Menyaksikan keributan kecil di hadapannya, Monita berkesimpulan tugas Bahasa Inggris kali ini ternyata jadi masalah serius untuk Jhoni dan Aceng. Ternyata, dua cowok yang selama ini terkesan pemberani di matanya ternyata bisa panik juga hanya karena disuruh bernyanyi di depan kelas.
Sementara Jhoni dan Aceng masih sibuk saling menuduh siapa yang sebenarnya berniat lip-sync, Risma membuka topik baru, "Oh iya, Na. Sebenarnya gue tadi mau minta foto-foto pas di pesta Moni. Gue lihat semalam lo posting beberapa di IG. Boleh, kan?"
Monita jadi teringat, semalam Kana mengirim tautan ke folder yang berisi foto dan video ulang tahunnya. Semua sudah selesai diedit. Namun, dia belum sempat melihat-lihat secara menyeluruh karena pikirannya terus terganggu dengan rentetan pertanyaan Delia dan Priska.
"Oh, gampang.
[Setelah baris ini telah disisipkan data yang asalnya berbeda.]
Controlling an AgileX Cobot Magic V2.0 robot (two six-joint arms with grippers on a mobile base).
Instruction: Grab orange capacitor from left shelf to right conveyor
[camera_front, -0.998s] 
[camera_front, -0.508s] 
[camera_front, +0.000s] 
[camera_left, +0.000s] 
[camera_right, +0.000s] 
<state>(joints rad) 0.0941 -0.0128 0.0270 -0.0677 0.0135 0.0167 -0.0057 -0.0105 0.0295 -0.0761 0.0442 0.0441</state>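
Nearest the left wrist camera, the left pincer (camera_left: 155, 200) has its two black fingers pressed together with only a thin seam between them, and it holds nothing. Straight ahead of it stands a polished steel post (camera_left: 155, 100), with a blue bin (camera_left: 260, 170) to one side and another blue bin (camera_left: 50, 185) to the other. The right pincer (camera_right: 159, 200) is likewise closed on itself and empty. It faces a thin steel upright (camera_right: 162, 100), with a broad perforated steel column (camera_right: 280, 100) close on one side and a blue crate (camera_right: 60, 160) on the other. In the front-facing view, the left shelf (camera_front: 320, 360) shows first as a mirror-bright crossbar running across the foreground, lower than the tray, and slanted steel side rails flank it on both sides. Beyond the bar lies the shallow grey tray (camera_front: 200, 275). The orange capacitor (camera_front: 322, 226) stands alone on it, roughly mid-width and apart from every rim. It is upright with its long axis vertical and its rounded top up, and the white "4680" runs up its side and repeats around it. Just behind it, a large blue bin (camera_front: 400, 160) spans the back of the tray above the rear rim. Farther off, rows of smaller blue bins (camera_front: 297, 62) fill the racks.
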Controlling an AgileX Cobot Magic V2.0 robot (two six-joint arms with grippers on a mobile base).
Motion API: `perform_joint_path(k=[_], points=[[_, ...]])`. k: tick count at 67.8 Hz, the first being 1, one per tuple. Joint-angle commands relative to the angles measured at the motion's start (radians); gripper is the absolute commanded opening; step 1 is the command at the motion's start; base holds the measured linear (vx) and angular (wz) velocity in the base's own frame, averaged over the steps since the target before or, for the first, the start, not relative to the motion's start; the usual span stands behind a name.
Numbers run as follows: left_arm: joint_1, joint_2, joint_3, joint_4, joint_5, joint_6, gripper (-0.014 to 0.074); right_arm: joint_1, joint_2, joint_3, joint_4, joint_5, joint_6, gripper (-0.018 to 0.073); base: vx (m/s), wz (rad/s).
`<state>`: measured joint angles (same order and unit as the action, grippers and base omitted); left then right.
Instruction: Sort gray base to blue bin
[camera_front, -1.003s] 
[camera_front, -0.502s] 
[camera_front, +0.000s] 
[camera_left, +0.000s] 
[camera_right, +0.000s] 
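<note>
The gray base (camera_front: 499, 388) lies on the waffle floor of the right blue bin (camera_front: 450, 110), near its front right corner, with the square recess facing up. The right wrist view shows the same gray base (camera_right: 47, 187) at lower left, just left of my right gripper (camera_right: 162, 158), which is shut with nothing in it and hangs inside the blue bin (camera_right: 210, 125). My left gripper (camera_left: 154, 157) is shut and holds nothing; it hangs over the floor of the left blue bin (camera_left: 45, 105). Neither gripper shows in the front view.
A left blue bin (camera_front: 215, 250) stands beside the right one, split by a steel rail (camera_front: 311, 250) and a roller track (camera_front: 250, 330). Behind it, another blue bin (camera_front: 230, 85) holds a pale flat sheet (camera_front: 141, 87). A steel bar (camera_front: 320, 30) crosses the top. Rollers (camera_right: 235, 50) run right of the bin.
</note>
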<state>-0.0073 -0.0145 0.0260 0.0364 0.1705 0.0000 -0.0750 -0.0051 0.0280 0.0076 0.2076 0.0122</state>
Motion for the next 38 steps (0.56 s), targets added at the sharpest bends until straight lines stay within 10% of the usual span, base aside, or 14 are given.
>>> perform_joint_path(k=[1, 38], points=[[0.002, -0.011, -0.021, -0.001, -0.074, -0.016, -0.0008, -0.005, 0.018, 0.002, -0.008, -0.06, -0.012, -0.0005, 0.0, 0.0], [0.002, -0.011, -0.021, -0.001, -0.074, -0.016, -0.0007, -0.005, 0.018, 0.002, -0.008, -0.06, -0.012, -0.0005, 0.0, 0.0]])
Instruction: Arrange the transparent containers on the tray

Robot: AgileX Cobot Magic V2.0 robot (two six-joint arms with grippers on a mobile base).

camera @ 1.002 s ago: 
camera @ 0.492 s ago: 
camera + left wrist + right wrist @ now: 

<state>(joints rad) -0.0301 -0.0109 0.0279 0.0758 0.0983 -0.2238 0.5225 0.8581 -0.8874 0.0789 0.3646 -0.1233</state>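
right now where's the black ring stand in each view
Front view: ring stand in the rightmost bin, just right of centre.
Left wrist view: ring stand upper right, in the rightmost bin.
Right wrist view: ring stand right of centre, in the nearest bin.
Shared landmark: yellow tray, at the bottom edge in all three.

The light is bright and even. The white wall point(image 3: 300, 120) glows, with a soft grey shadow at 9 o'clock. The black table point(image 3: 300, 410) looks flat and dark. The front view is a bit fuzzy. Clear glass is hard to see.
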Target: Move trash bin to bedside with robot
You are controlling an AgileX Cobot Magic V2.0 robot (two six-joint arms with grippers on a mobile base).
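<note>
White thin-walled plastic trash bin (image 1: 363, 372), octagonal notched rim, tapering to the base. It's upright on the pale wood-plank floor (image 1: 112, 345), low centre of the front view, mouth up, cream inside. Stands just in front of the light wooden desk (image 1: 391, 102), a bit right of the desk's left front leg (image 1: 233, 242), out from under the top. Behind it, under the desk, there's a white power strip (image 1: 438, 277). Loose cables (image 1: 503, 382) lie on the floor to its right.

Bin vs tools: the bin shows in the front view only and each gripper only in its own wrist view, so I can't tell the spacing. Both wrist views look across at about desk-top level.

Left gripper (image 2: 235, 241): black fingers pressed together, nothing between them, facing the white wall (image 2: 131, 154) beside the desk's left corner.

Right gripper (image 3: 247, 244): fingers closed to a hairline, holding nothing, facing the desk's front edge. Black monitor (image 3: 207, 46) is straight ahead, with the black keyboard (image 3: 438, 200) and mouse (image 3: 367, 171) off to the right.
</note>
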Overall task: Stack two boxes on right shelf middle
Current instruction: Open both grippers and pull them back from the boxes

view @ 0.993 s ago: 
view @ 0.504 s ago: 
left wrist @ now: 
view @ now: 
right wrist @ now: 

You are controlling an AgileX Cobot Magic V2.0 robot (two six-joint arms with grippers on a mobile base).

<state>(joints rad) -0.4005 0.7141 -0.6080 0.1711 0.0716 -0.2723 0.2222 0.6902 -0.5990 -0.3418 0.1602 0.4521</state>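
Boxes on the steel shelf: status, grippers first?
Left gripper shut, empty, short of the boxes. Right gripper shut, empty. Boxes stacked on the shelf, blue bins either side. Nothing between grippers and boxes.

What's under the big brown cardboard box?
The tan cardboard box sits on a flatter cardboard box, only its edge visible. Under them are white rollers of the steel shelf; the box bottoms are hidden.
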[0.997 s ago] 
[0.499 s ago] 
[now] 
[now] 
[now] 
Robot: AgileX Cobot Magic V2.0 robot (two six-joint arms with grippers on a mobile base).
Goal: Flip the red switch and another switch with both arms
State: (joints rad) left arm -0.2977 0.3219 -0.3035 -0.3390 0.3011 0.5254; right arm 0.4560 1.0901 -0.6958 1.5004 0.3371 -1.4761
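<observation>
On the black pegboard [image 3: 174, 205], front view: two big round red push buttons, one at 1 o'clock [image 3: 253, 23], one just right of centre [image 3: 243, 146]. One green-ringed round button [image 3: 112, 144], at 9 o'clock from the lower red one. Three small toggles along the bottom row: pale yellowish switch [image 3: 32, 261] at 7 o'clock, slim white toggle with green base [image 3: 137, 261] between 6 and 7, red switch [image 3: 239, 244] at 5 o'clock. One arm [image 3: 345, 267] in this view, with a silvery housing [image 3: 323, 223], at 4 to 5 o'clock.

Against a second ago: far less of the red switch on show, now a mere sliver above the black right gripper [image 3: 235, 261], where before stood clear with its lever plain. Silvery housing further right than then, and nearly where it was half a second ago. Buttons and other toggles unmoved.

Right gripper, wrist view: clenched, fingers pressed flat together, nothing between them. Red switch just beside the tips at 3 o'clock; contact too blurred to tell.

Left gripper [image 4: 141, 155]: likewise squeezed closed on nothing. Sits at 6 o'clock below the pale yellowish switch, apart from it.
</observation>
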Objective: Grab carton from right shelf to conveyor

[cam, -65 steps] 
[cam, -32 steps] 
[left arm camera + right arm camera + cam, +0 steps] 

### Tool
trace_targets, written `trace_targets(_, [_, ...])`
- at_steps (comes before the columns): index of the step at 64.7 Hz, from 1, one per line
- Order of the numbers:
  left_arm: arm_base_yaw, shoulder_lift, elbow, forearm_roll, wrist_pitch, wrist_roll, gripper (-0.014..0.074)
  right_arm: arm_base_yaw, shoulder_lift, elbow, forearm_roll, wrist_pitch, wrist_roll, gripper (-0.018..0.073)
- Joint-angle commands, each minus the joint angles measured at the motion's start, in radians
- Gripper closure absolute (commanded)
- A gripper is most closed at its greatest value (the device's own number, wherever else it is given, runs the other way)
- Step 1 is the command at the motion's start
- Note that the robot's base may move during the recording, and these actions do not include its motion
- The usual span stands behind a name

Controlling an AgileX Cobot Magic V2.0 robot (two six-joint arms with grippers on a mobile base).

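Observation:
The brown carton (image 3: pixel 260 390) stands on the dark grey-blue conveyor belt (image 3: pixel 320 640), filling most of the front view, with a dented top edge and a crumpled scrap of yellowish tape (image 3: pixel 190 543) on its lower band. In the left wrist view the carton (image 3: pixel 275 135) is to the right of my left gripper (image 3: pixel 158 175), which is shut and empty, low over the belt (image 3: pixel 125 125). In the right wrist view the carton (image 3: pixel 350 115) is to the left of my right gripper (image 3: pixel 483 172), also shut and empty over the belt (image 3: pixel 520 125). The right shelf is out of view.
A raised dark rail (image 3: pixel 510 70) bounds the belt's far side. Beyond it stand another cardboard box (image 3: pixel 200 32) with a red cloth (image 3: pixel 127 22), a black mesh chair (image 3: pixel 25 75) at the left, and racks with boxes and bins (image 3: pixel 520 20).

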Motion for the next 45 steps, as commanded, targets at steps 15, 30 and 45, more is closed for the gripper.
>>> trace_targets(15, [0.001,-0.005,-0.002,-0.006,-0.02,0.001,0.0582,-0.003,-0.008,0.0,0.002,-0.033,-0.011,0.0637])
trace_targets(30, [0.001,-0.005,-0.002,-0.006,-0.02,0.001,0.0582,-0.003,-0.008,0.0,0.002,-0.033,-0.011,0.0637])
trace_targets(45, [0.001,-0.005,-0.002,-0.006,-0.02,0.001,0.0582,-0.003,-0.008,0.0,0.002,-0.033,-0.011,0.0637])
Ntar gue kumpulin semua foto yang ada lo," janji Kana.
"Sip, jangan lupa yang rame-rame ini juga, ya," tambah Risma sambil menunjukkan foto yang dimaksud dari ponselnya.
Monita sempat melihat sekilas. Foto itu diambil setelah acara potong kue, sesaat sebelum Dirga tampil di panggung. Mereka berfoto di dekat kue ulang tahun yang sudah habis setengah. Sebagian besar tamu dalam foto itu adalah teman sekelasnya, dan tampak jelas saat itu dia masih memegang kado dari Dirga.
Penemuan itu mendadak menyingkirkan beberapa kabut hitam yang selama ini mengganggunya. Foto dan video ulang tahun yang diambil Kana bisa jadi menyimpan banyak petunjuk. Tidak semestinya dia telantarkan begitu saja. Monita berjanji akan memulai investigasi pulang sekolah nanti.